→ **How to complete this task**: Output all the data below verbatim.

(Data for processing)

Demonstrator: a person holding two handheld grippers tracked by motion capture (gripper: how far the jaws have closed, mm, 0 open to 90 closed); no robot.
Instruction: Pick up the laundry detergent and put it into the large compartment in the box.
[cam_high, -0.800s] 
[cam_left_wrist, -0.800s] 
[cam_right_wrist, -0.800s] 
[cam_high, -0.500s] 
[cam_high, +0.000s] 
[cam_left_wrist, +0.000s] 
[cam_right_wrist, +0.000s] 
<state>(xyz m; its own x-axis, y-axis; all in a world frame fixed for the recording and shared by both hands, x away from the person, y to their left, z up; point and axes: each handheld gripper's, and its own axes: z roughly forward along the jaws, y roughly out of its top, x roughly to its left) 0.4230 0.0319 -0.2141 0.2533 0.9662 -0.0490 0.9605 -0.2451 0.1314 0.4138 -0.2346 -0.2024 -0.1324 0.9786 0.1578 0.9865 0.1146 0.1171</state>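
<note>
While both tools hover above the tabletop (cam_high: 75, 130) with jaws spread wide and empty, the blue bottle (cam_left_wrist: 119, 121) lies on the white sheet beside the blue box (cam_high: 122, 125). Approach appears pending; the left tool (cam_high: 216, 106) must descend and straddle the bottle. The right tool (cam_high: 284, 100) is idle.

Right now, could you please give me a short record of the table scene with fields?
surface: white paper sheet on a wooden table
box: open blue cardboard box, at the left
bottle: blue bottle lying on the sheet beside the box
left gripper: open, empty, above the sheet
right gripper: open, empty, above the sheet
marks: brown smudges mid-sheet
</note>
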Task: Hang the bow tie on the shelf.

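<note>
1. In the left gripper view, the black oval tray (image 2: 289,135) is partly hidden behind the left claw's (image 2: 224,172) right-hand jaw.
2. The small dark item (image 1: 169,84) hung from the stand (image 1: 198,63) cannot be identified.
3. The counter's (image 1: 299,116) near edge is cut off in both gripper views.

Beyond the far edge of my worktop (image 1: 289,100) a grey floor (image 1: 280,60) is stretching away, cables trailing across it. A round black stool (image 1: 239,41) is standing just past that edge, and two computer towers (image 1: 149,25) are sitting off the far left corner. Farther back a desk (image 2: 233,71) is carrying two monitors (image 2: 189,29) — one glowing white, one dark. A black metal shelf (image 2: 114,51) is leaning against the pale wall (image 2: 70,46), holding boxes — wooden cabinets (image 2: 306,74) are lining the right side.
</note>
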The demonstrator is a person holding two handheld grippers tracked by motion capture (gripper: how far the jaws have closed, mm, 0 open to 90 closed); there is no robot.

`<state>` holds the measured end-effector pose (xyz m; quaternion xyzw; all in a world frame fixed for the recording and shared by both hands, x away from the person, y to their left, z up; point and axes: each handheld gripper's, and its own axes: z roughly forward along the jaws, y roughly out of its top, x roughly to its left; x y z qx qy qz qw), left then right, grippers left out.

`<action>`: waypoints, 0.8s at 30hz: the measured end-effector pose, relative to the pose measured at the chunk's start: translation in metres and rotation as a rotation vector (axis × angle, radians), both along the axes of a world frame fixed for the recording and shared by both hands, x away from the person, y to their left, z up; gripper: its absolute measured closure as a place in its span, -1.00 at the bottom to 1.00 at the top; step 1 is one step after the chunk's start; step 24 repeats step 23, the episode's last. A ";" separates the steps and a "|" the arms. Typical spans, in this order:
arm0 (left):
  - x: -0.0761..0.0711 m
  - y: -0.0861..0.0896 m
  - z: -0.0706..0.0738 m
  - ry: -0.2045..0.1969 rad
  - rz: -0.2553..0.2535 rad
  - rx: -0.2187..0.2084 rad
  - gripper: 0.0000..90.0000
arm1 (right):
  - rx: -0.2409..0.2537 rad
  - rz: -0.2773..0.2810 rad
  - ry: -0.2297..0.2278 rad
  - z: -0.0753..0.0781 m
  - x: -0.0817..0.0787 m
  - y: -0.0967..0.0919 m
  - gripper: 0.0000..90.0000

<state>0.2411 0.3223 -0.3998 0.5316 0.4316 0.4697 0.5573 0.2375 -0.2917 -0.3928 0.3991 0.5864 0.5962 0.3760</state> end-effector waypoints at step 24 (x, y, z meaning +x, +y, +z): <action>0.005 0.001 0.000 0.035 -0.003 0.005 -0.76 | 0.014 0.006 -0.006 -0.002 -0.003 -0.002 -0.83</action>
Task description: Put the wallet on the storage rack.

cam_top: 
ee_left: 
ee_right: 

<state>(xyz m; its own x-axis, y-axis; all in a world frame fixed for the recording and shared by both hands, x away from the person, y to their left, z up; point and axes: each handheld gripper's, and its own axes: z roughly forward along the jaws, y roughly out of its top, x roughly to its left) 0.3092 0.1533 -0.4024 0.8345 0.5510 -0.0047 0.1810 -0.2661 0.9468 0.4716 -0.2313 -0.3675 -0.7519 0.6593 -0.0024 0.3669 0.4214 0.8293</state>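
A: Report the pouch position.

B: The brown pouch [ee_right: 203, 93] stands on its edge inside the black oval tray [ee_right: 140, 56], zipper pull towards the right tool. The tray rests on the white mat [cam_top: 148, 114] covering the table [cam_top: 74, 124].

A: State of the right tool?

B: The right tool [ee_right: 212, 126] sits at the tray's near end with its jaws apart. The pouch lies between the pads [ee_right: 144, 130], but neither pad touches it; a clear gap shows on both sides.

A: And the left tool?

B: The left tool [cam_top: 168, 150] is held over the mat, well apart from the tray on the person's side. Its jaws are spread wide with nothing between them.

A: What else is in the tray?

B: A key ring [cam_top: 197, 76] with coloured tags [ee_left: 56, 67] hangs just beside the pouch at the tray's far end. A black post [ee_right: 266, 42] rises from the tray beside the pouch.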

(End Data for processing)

→ **Expected output**:
Demonstrator: a person holding two handheld grippers tracked by motion capture (gripper: how far the jaws have closed, mm, 0 open to 90 closed); no robot.
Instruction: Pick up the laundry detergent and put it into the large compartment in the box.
[cam_high, -0.800s] 
[cam_left_wrist, -0.800s] 
[cam_right_wrist, -0.800s] 
[cam_high, -0.500s] 
[cam_high, +0.000s] 
[cam_left_wrist, +0.000s] 
[cam_right_wrist, +0.000s] 
<state>(xyz m; its own x-axis, y-axis; all in a world frame fixed for the recording and shared by both hands, x away from the person, y to their left, z up; point and axes: each handheld gripper's, and its own axes: z roughly forward along the jaws, y roughly out of its top, x roughly to its left) 0.4230 0.0319 -0.2141 0.2533 0.9662 -0.0490 0.9605 -0.2451 0.1314 0.4138 -0.2346 -0.2024 -0.1324 0.9786 0.1578 0.9865 0.1146 0.1171</state>
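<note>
While both tools hover above the tabletop (cam_high: 75, 130) with jaws spread wide and empty, the blue bottle (cam_left_wrist: 119, 121) lies on the white sheet beside the blue box (cam_high: 122, 125). Approach appears pending; the left tool (cam_high: 216, 106) must descend and straddle the bottle. The right tool (cam_high: 284, 100) is idle.

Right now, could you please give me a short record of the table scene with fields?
surface: white paper sheet on a wooden table
box: open blue cardboard box, at the left
bottle: blue bottle lying on the sheet beside the box
left gripper: open, empty, above the sheet
right gripper: open, empty, above the sheet
marks: brown smudges mid-sheet
</note>
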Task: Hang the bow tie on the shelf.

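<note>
1. In the left gripper view, the black oval tray (image 2: 289,135) is partly hidden behind the left claw's (image 2: 224,172) right-hand jaw.
2. The small dark item (image 1: 169,84) hung from the stand (image 1: 198,63) cannot be identified.
3. The counter's (image 1: 299,116) near edge is cut off in both gripper views.

Beyond the far edge of my worktop (image 1: 289,100) a grey floor (image 1: 280,60) is stretching away, cables trailing across it. A round black stool (image 1: 239,41) is standing just past that edge, and two computer towers (image 1: 149,25) are sitting off the far left corner. Farther back a desk (image 2: 233,71) is carrying two monitors (image 2: 189,29) — one glowing white, one dark. A black metal shelf (image 2: 114,51) is leaning against the pale wall (image 2: 70,46), holding boxes — wooden cabinets (image 2: 306,74) are lining the right side.
</note>
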The demonstrator is a person holding two handheld grippers tracked by motion capture (gripper: how far the jaws have closed, mm, 0 open to 90 closed); there is no robot.

`<state>` holds the measured end-effector pose (xyz m; quaternion xyzw; all in a world frame fixed for the recording and shared by both hands, x away from the person, y to their left, z up; point and axes: each handheld gripper's, and its own axes: z roughly forward along the jaws, y roughly out of its top, x roughly to its left; x y z qx qy qz qw), left then right, grippers left out.

`<action>`: waypoints, 0.8s at 30hz: the measured end-effector pose, relative to the pose measured at the chunk's start: translation in metres and rotation as a rotation vector (axis × angle, radians), both along the axes of a world frame fixed for the recording and shared by both hands, x away from the person, y to their left, z up; gripper: its absolute measured closure as a place in its span, -1.00 at the bottom to 1.00 at the top; step 1 is one step after the chunk's start; step 24 repeats step 23, the episode's last. A ";" separates the steps and a "|" the arms. Typical spans, in this order:
arm0 (left):
  - x: -0.0761..0.0711 m
  - y: -0.0861..0.0896 m
  - z: -0.0706..0.0738 m
  - ry: -0.2045..0.1969 rad
  - rz: -0.2553..0.2535 rad
  - rx: -0.2187..0.2084 rad
  - gripper: 0.0000..90.0000
arm1 (right):
  - rx: -0.2409..0.2537 rad
  - rz: -0.2773..0.2810 rad
  - ry: -0.2297..0.2278 rad
  - z: -0.0753..0.0781 m
  - x: -0.0817..0.0787 m
  - y: -0.0967..0.0919 m
  - gripper: 0.0000..90.0000

<state>0.2411 0.3223 -0.3998 0.5316 0.4316 0.4697 0.5573 0.2375 -0.2917 -0.3928 0.3991 0.5864 0.5962 0.3760</state> end-effector waypoints at step 24 (x, y, z meaning +x, +y, +z): <action>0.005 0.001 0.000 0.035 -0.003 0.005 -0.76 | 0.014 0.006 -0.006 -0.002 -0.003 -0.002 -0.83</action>
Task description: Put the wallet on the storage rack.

cam_top: 
ee_left: 
ee_right: 

<state>(xyz m; its own x-axis, y-axis; all in a world frame fixed for the recording and shared by both hands, x away from the person, y to their left, z up; point and axes: each handheld gripper's, and its own axes: z roughly forward along the jaws, y roughly out of its top, x roughly to its left) 0.3092 0.1533 -0.4024 0.8345 0.5510 -0.0047 0.1810 -0.2661 0.9468 0.4716 -0.2313 -0.3675 -0.7519 0.6593 -0.0024 0.3669 0.4214 0.8293</state>
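A: Report the pouch position.

B: The brown pouch [ee_right: 203, 93] stands on its edge inside the black oval tray [ee_right: 140, 56], zipper pull towards the right tool. The tray rests on the white mat [cam_top: 148, 114] covering the table [cam_top: 74, 124].

A: State of the right tool?

B: The right tool [ee_right: 212, 126] sits at the tray's near end with its jaws apart. The pouch lies between the pads [ee_right: 144, 130], but neither pad touches it; a clear gap shows on both sides.

A: And the left tool?

B: The left tool [cam_top: 168, 150] is held over the mat, well apart from the tray on the person's side. Its jaws are spread wide with nothing between them.

A: What else is in the tray?

B: A key ring [cam_top: 197, 76] with coloured tags [ee_left: 56, 67] hangs just beside the pouch at the tray's far end. A black post [ee_right: 266, 42] rises from the tray beside the pouch.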

With this, the exercise is complete.